⟨

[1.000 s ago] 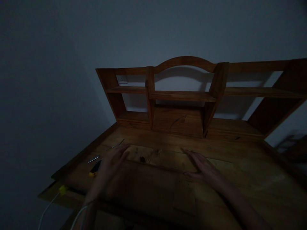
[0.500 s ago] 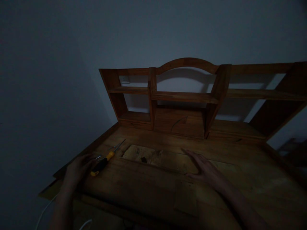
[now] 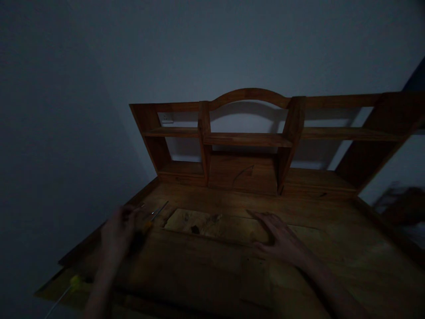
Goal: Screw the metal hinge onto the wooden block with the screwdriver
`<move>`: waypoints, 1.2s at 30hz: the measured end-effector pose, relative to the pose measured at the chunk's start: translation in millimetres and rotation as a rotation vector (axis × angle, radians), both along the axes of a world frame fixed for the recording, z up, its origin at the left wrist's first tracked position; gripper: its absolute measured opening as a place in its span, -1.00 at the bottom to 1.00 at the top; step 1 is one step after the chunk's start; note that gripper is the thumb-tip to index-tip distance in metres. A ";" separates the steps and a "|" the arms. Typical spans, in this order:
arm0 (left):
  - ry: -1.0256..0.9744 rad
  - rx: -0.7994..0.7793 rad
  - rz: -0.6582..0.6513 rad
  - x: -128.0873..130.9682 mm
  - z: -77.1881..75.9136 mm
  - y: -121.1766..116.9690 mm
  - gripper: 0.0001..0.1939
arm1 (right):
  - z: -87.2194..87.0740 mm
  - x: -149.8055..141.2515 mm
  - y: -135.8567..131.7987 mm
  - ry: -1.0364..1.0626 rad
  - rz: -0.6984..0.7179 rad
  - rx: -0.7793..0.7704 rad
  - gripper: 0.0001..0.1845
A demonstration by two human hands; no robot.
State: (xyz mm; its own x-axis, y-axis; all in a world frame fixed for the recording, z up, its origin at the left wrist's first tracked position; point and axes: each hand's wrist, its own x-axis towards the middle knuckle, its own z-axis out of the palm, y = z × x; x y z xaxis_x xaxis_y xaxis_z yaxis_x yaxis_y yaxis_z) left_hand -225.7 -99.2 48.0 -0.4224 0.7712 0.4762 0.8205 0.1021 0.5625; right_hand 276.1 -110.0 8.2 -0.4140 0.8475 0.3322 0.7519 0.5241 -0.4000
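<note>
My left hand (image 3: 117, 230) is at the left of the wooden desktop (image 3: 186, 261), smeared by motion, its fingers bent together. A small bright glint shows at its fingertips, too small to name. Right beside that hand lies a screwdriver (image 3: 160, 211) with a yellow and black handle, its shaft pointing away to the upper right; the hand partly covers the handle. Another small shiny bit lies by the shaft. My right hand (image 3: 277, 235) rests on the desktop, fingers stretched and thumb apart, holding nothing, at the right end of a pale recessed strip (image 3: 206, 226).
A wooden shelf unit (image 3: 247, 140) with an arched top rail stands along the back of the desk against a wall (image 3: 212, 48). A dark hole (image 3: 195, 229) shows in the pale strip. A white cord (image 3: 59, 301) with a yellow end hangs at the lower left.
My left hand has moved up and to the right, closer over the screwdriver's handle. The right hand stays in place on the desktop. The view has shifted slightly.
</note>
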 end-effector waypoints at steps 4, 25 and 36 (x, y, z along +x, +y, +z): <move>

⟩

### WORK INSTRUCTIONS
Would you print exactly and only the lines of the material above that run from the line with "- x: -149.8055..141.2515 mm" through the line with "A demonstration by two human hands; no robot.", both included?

### RESPONSE
  - x: -149.8055..141.2515 mm
  - y: -135.8567..131.7987 mm
  - ry: -1.0364..1.0626 rad
  - rz: -0.6984..0.7179 rad
  - rx: -0.7793..0.7704 rad
  - gripper: 0.0001..0.1845
A demonstration by two human hands; no robot.

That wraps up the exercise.